Heather Lawver is a passionate Harry Potter fan and an advocate for free speech on the Internet, and as the senior strategist for the group Defense Against the Dark Arts she is leading a worldwide protest against Warner Bros..
She is also 16 years old.
At issue is action Warner Bros. has taken against young fans who posted Harry Potter fan sites. The sites extol the virtues of Potter and encourage people to read the books by J.K. Rowling. And they were created by the very readers who funnel huge amounts of allowance dollars to the copyright holder, Warner Bros..
But the corporate giant decided these sites violated copyright and sent letters to the domain registrants, calling for them to immediately hand over the URLs. One such request was made of Claire Field of West Yorkshire, England, who runs the site www.harrypotterguide.co.uk. Unsure what to do, Claire and her father hired the Prettys Solicitors law firm. According to a Feb. 21 statement from Prettys, Field did not wish to give up the domain, and negotiations with Warner Bros. had collapsed.
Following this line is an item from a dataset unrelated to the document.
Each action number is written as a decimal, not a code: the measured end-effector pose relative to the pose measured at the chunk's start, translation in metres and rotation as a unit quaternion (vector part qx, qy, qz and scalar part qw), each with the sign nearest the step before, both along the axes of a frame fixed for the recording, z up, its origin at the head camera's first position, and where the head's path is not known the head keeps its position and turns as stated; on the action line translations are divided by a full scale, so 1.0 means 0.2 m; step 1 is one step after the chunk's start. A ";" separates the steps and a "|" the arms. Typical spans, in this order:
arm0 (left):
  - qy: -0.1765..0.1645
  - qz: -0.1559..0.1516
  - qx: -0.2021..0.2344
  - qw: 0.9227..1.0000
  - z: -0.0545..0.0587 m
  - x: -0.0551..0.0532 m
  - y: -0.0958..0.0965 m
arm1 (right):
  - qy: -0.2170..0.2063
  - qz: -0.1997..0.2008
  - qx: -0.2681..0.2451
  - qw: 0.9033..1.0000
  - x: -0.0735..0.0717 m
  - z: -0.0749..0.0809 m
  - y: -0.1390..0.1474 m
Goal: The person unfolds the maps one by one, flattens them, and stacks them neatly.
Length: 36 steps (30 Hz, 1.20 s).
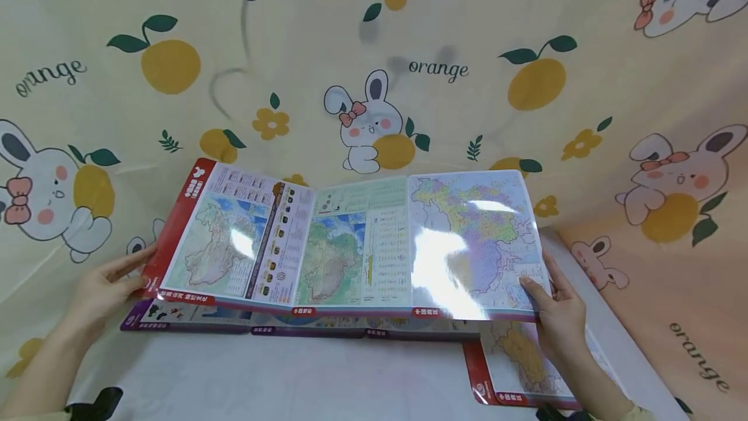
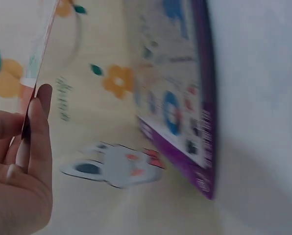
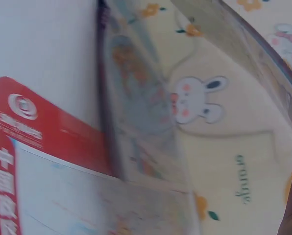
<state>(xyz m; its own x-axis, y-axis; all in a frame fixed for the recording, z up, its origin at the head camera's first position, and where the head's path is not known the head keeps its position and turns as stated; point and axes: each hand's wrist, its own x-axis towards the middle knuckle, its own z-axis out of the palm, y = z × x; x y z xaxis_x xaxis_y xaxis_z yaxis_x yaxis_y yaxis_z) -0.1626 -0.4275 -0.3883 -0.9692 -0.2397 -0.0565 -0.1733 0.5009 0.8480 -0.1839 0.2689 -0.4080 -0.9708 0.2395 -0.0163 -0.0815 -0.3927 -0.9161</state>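
Observation:
A glossy fold-out map (image 1: 362, 265) with three panels and a red left border is spread between both hands in the head view. My left hand (image 1: 102, 294) pinches its red left edge, fingers and thumb on opposite faces, as the left wrist view also shows of the hand (image 2: 23, 166). At the other end, my right hand (image 1: 563, 314) grips the lower right corner, thumb on the printed face. Bright glare hides part of the right panel. Behind and below it stands a purple-edged fold-out (image 1: 187, 328), its upper part covered; its printed face (image 2: 173, 107) shows in the left wrist view.
Another red-bordered map (image 1: 479, 369) lies at the lower right, partly under my right forearm; its red corner (image 3: 48, 122) shows in the right wrist view. A white tabletop (image 1: 292, 375) spreads in front. Cream cloth (image 1: 315, 38) with rabbits and oranges hangs behind.

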 end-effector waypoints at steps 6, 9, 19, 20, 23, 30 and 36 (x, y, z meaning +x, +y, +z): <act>-0.075 0.008 -0.009 0.997 -0.14 -0.05 -0.12 | -0.059 -0.008 0.071 0.996 -0.05 -0.13 -0.07; -0.105 0.001 -0.001 0.994 -0.20 -0.07 -0.15 | -0.092 -0.015 0.111 0.989 -0.07 -0.19 -0.10; -0.072 -0.060 -0.122 0.988 -0.35 -0.09 -0.17 | -0.132 0.046 0.255 0.957 -0.09 -0.28 -0.10; -0.056 -0.063 -0.137 0.987 -0.36 -0.09 -0.17 | -0.130 0.055 0.261 0.955 -0.09 -0.28 -0.10; -0.015 -0.063 -0.195 0.979 -0.39 -0.09 -0.16 | -0.126 0.089 0.307 0.939 -0.09 -0.28 -0.09; 0.025 -0.088 -0.287 0.953 -0.41 -0.11 -0.09 | -0.103 0.135 0.394 0.903 -0.08 -0.29 -0.10; -0.044 -0.102 -0.330 0.937 -0.43 -0.13 -0.01 | -0.097 0.142 0.433 0.885 -0.11 -0.29 -0.13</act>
<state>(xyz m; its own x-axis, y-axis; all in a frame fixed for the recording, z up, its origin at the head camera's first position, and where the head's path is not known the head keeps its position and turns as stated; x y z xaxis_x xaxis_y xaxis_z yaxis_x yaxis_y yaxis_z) -0.1876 -0.4291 -0.4746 -0.9972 -0.0604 -0.0431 -0.0713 0.9417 0.3289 -0.2050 0.2422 -0.4667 -0.9930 -0.0097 -0.1180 0.0985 0.4847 -0.8691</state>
A statement from Warner Bros., dated the next day, has this to say: “Warner Bros. wishes to make it clear that at no time has it ever threatened to either close down Claire Field’s website nor take any legal action against her…Warner Bros. genuinely admires and encourages fans to design and run their ‘Harry Potter’ websites. However, to protect this property and to ensure that these sites are not run for commercial gain and, equally if not more importantly, do not contain offensive or harmful material which could offend young readers, Warner Bros. has asked for the originators to transfer the registration of their domain names to the Company. This protects the property of fans while simultaneously allowing the original site creators to continue to run their websites freely and without intervention.”
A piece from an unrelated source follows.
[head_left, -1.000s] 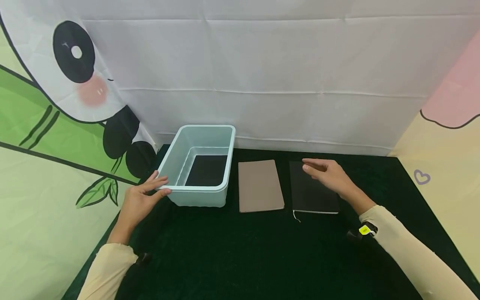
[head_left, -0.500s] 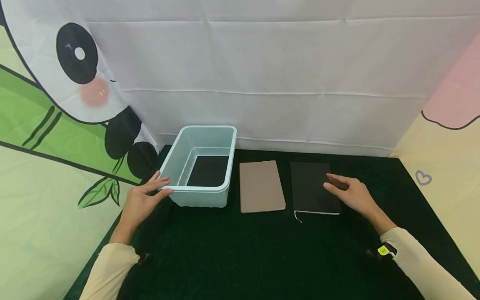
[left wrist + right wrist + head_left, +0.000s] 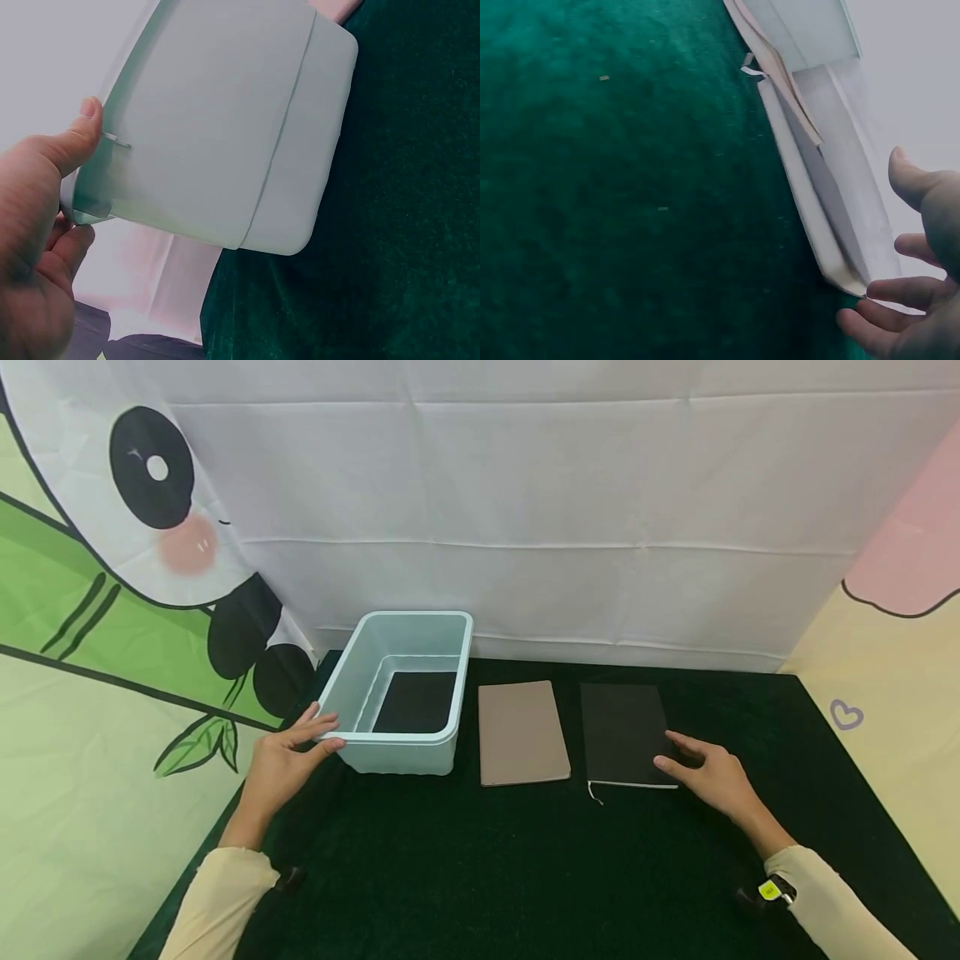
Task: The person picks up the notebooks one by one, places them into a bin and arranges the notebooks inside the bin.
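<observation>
My left hand (image 3: pixel 281 768) holds the near left corner of a pale blue plastic bin (image 3: pixel 390 753). In the left wrist view the thumb (image 3: pixel 88 124) lies at the rim on one side of the corner, and curled fingers are at the other. A flat black rectangle (image 3: pixel 415 703) covers much of the bin's floor. My right hand (image 3: pixel 716 781) is at the right edge of a black notebook (image 3: pixel 624 735) with a white ribbon, fingers apart and relaxed, gripping nothing. Between bin and black notebook lies a beige notebook (image 3: pixel 522 735).
Dark green cloth (image 3: pixel 480 877) covers the table. A white fabric backdrop (image 3: pixel 525 502) rises just behind the bin and notebooks. Printed cartoon cloth (image 3: pixel 90 760) hangs at the left, and a yellow and pink panel (image 3: pixel 907 677) at the right.
My right hand has moved right and toward me, from over the black notebook to its right edge. My left hand, the bin and both notebooks have stayed in place.
</observation>
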`<state>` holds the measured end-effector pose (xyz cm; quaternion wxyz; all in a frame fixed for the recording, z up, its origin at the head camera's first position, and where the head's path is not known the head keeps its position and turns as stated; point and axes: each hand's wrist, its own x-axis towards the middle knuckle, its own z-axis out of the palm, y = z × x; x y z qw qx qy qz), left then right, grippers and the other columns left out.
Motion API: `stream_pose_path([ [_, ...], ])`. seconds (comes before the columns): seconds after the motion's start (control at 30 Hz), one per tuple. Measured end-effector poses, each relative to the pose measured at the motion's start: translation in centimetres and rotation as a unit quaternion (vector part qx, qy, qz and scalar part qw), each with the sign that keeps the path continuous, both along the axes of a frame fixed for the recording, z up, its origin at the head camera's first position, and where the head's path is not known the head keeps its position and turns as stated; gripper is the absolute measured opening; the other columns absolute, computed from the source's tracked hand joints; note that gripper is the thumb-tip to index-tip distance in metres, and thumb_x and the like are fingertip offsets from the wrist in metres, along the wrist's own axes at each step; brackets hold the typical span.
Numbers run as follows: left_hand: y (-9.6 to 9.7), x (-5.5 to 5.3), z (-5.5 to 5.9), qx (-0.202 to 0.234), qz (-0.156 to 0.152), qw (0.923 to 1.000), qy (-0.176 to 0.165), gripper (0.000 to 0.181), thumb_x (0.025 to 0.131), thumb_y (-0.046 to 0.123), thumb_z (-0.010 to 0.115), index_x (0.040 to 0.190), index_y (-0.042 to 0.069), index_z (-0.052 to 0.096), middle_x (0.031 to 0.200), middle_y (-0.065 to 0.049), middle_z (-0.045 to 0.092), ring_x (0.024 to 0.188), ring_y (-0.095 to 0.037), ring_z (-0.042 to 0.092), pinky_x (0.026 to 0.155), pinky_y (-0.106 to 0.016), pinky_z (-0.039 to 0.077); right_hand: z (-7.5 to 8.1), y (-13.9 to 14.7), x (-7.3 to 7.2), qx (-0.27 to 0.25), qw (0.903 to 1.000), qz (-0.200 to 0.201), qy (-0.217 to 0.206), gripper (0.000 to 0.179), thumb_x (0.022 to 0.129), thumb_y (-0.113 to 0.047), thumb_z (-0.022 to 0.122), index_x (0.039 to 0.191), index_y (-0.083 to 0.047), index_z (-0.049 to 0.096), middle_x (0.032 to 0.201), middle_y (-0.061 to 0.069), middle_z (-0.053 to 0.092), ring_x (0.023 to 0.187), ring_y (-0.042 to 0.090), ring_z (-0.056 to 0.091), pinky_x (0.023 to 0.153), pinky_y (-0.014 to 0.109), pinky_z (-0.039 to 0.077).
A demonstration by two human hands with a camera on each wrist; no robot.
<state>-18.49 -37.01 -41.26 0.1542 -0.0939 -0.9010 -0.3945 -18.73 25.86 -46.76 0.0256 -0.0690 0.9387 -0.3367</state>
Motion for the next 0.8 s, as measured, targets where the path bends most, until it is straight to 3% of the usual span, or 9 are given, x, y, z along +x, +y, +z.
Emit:
stream_pose_path([
  [0.2,0.1,0.0,0.0,-0.003,0.002,1.0000,-0.001,0.038,0.092,0.026,0.079,0.123,0.004,0.074,0.135,-0.010,0.067,0.143,-0.028,0.045,0.106,-0.067,0.039,-0.7,-0.2,0.2,0.014,0.9997,-0.009,-0.016,0.081,0.098,-0.059,0.060,0.156,-0.006,0.041,0.155,0.032,0.039,0.124,0.049,0.057,0.091,0.059,0.052],
  [0.4,0.1,0.2,0.1,0.006,-0.001,1.0000,-0.001,0.038,0.091,0.024,0.079,0.123,0.004,0.074,0.135,-0.011,0.067,0.144,-0.026,0.044,0.106,-0.068,0.039,-1.3,-0.3,0.3,0.025,0.9994,-0.004,-0.022,0.082,0.096,-0.059,0.062,0.156,-0.008,0.040,0.153,0.035,0.039,0.125,0.053,0.055,0.091,0.062,0.051],
  [0.57,0.1,0.2,0.3,0.015,-0.005,0.9998,-0.007,0.038,0.091,0.024,0.080,0.123,0.005,0.074,0.136,-0.011,0.066,0.145,-0.028,0.043,0.107,-0.069,0.037,-1.9,-0.4,0.4,0.042,0.9991,-0.003,-0.006,0.078,0.096,-0.057,0.064,0.154,-0.008,0.045,0.144,0.034,0.051,0.106,0.039,0.060,0.080,0.049,0.049],
  [0.63,0.1,0.3,0.3,0.019,-0.006,0.9998,-0.009,0.037,0.091,0.024,0.080,0.123,0.005,0.075,0.137,-0.012,0.066,0.145,-0.030,0.042,0.108,-0.069,0.036,-2.1,-0.5,0.4,0.048,0.9989,-0.002,0.000,0.078,0.096,-0.057,0.065,0.153,-0.008,0.046,0.142,0.033,0.052,0.106,0.037,0.058,0.082,0.051,0.049],
  [0.8,0.0,0.2,0.3,0.023,-0.006,0.9997,-0.010,0.036,0.091,0.023,0.080,0.122,0.005,0.075,0.137,-0.012,0.066,0.145,-0.030,0.042,0.108,-0.069,0.036,-2.2,-0.9,0.4,0.050,0.9987,-0.001,0.007,0.077,0.096,-0.056,0.065,0.152,-0.007,0.047,0.149,0.035,0.046,0.130,0.052,0.049,0.101,0.069,0.041],
])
Now, I am not a lawyer and I’m sure the author of that statement was, but it seems that you cannot promise not to intervene in a site’s content at the same time as you take legal responsibility for that site. That would make you liable for the actions of others.
Fortunately, the Field case has a happy outcome. A Prettys Solicitors’ statement dated March 9 announced that Warner Bros. is “prepared now to rely on Claire’s good faith and her assurance that she has no plans other than to continue her present non-commercial use of the domain name. As a result it no longer seeks the transfer of the domain name.”
Score one for the little guys. However, according to Lawver, the battle is still on. As of press time, she reports Warner Bros. is still pursuing other domain names and has not returned those it appropriated. The Defense Against the Dark Arts is calling for a boycott of all Warner Bros. Potter-related merchandise. Check them out at www.dprophet.com/dada/.
So why should you, an IT professional, care about all this? Because it speaks to freedom of speech in a medium that you not only helped create but upon which your business increasingly depends.
Few argue that freedom of speech should be completely unfettered. For example, sites which promote hatred are undesirable. Also, some people cyber squat on names that rightfully belong to others. For example, Celine Dion just had www.celinedion.com returned to her by the UN World Intellectual Property Organization. In its ruling, the group said Jeff Burgar of High Prairie, Alta., had failed to prove he was running “an established fan club or, for that matter, a site for criticism or satire.” In other words, he was sitting on the site until someone paid him for it.
This is not true of Lawver and the others, for whom these sites are clearly on-line fan clubs, and it would be interesting to see the UN rule on Warner Bros.’ actions.